Tom is a genuinely nice guy. He’s kind, considerate and has a placid temperament, even when wronged. But his boss, Jack Taylor, is another matter altogether. Jack is the self-obsessed, egotistical ruler of a large publishing house and he has no qualms about canning anyone who rubs him the wrong way. Make a suggestion that Jack thinks is dumb? He’ll suggest you find employment elsewhere. Now. Brew a pot of coffee that happens to be a tad bitter? You, my dear, are toast.Jack’s disposition makes Tom’s life difficult because two things Tom desires he dare not pursue: a position in the publishing house’s creative department, and the affections of Jack’s daughter, Lisa. When Lisa unexpectedly invites Tom over to her house for the evening, he thinks his life might be taking a turn for the better. Unbeknownst to him, though, a romantic evening isn’t in the cards. Jack is headed out of town for a few days and needs someone to house-sit while Lisa’s at a party. Oh, yes, and if Jack finds a single piece of furniture out of place when he returns, he will have Tom’s head (Stuffed and mounted over his desk, most likely). Cue unexpected guests—along with chaos, confusion and raunchy quips—to enter stage right ...

positive elements: Tom is both described and portrayed as a genuinely caring person. Even though house-sitting is unexpectedly thrust upon him, he strives to do the best he can to please his boss and Lisa. Lisa notes that “trust is everything” in a romantic relationship. By movie’s end, Tom comes to the conclusion that all things happen for a purpose (a la Ephesians 1:11).

spiritual content: When Tom is given an opportunity to talk with Jack about some book ideas, a coworker credits fate for the opportunity. A misguided eulogy that invokes the Lord’s name mentions homosexual attraction.

sexual content: A lot. A briefcase that Tom carries (which doesn’t happen to be his) falls open as he chats with Lisa, revealing a homosexual porn magazine and cementing in her mind the perception that Tom is gay. At Jack’s house Tom accidentally cues up a home video of Lisa sunbathing and stares goggle-eyed at her bikini-clad form. A woman ridicules her boyfriend’s penis size. The camera leers at a barely dressed, nubile woman as she rock climbs and at another as she emerges from a pool in a wet T-shirt.

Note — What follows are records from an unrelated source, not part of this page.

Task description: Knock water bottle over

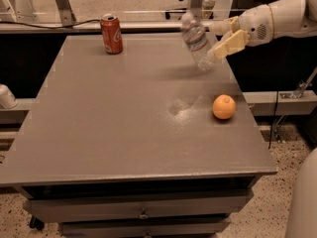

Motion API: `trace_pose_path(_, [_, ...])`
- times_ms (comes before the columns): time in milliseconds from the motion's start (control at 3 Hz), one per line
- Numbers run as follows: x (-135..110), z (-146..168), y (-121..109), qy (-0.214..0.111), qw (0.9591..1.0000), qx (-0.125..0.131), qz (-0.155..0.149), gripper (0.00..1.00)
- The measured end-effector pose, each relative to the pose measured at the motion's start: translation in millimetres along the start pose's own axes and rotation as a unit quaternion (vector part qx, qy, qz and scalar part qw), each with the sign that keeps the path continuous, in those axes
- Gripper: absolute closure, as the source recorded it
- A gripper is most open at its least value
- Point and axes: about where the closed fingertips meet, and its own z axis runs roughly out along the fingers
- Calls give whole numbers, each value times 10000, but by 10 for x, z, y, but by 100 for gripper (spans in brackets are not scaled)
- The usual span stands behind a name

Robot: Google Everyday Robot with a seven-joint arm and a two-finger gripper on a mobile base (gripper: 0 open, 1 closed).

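My gripper (215,40) is spread open, gripping nothing. The water bottle (196,42) just left of it leans hard, not yet flat. Nearly done, I'd say.

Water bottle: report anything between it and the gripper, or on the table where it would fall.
Nothing visible. The gripper is right beside the tilted water bottle at the far right of the table. The bottle leans left over bare tabletop; the soda can stands far left, the orange nearer the camera.
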Motion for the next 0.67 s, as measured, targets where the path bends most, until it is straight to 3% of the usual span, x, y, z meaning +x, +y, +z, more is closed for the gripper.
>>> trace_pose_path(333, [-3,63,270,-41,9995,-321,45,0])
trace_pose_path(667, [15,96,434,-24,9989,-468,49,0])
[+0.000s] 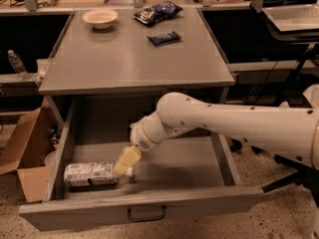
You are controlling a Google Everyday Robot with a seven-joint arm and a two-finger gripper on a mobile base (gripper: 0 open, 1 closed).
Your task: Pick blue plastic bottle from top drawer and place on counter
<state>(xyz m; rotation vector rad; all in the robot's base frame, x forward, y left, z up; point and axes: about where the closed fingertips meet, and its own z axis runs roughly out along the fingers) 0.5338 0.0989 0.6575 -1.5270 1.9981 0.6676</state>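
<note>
The blue plastic bottle (89, 175) lies on its side at the front left of the open top drawer (144, 208), its white cap pointing right. My gripper (125, 162) reaches down into the drawer from the right on the white arm. Its pale fingertips are right at the bottle's cap end, touching or almost touching it. The grey counter (134, 59) is above the drawer.
On the counter stand a white bowl (100, 18), a dark blue snack bag (157, 11) and a small dark packet (164, 38). An open cardboard box (25, 153) sits on the floor to the left. A small clear bottle (16, 63) stands at far left. A laptop (291, 14) lies at the right.
</note>
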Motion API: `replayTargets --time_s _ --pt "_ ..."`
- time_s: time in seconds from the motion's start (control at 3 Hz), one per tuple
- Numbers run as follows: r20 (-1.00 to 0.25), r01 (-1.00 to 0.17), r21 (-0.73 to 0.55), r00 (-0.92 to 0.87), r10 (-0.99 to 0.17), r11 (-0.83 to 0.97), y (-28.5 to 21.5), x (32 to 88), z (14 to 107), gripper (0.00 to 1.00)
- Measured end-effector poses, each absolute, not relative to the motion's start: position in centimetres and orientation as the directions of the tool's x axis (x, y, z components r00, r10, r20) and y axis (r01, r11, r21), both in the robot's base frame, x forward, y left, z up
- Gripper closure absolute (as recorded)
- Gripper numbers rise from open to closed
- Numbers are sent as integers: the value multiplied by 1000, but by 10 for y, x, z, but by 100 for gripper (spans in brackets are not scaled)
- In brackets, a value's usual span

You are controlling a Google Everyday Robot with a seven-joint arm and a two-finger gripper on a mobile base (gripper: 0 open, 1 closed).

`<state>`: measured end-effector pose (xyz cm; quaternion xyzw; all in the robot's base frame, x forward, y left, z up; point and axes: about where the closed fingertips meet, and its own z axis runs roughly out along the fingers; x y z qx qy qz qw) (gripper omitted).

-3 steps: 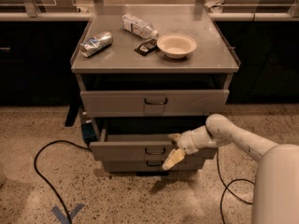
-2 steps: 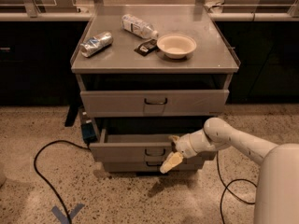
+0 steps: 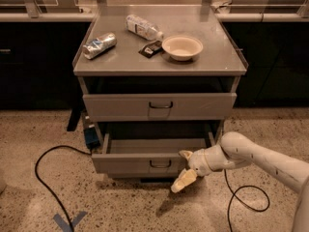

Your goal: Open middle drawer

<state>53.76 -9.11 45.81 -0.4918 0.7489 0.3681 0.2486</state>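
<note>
The middle drawer (image 3: 125, 164) is a grey metal drawer with a small dark wire handle (image 3: 160, 164). It stands pulled out of the cabinet, and its inside shows from above. My gripper (image 3: 185, 168) is at the end of the white arm coming from the right. It hangs in front of the drawer front, just right of the handle, and holds nothing. Its fingers are spread, one near the drawer's top edge and the other (image 3: 182, 181) pointing down-left below the front. Any drawer below is hidden under the open one.
Above is a shut grey drawer (image 3: 120, 106). The cabinet top (image 3: 120, 62) holds a crushed can (image 3: 99, 45), a plastic bottle (image 3: 144, 28), a dark packet (image 3: 150, 49) and a bowl (image 3: 182, 46). Black cables lie on the floor at left (image 3: 43, 178) and right (image 3: 246, 202). Blue tape (image 3: 70, 221) marks the floor.
My gripper has moved down and a little away from the handle. The drawer stays pulled out about as far as before.
</note>
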Motion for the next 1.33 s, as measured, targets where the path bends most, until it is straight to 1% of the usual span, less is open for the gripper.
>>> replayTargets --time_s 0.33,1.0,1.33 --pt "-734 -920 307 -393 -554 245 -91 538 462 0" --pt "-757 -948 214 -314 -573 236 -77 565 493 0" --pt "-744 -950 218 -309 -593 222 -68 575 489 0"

One particularly loathsome moment features a man reassuring a woman that at least one person finds her attractive—the trucker who tried to rape her. Gags involve masturbation, castration, threesomes, erections, vibrators and lesbian encounters. At one point Lisa shows Tom nude sketches of her friends. She also talks about how one of her chums strips for her boyfriend, and then proceeds to demonstrate (viewers glimpse her bra and panties). A running joke about folliculitis on a person’s backside leads to two instances of rear male nudity.

violence and gore: A man whose arm is caught in a moving subway car’s door is smashed into a cement post. In a sickening scene intended to be humorous, an angry man strikes his girlfriend (offscreen) and then claims he’s not abusive. Tom tumbles off a set of stairs and lands on a table, breaking it. A gangster threatens Tom with a switchblade. Later, he points a pistol at him. When an old man finds Tom near his yard, he pulls a gun and accuses him of trespassing. A woman with a bloody bandage about her head leaves smears of ichor around Jack’s living room. A man is knocked unconscious with a shovel. Tom and Lisa walk in on a person trying to hang himself (he’s unsuccessful). A car tears through the side of a house. Jack is smashed in the crotch by a tree branch, doused with mud, pelted with beer bottles and caught in a bear trap.

crude or profane language: At least one use of the f-word and a half-dozen uses of the s-word. About 45 other profanities and crudities appear. Jesus name is abused a couple of times and God’s name is profaned about 20 times.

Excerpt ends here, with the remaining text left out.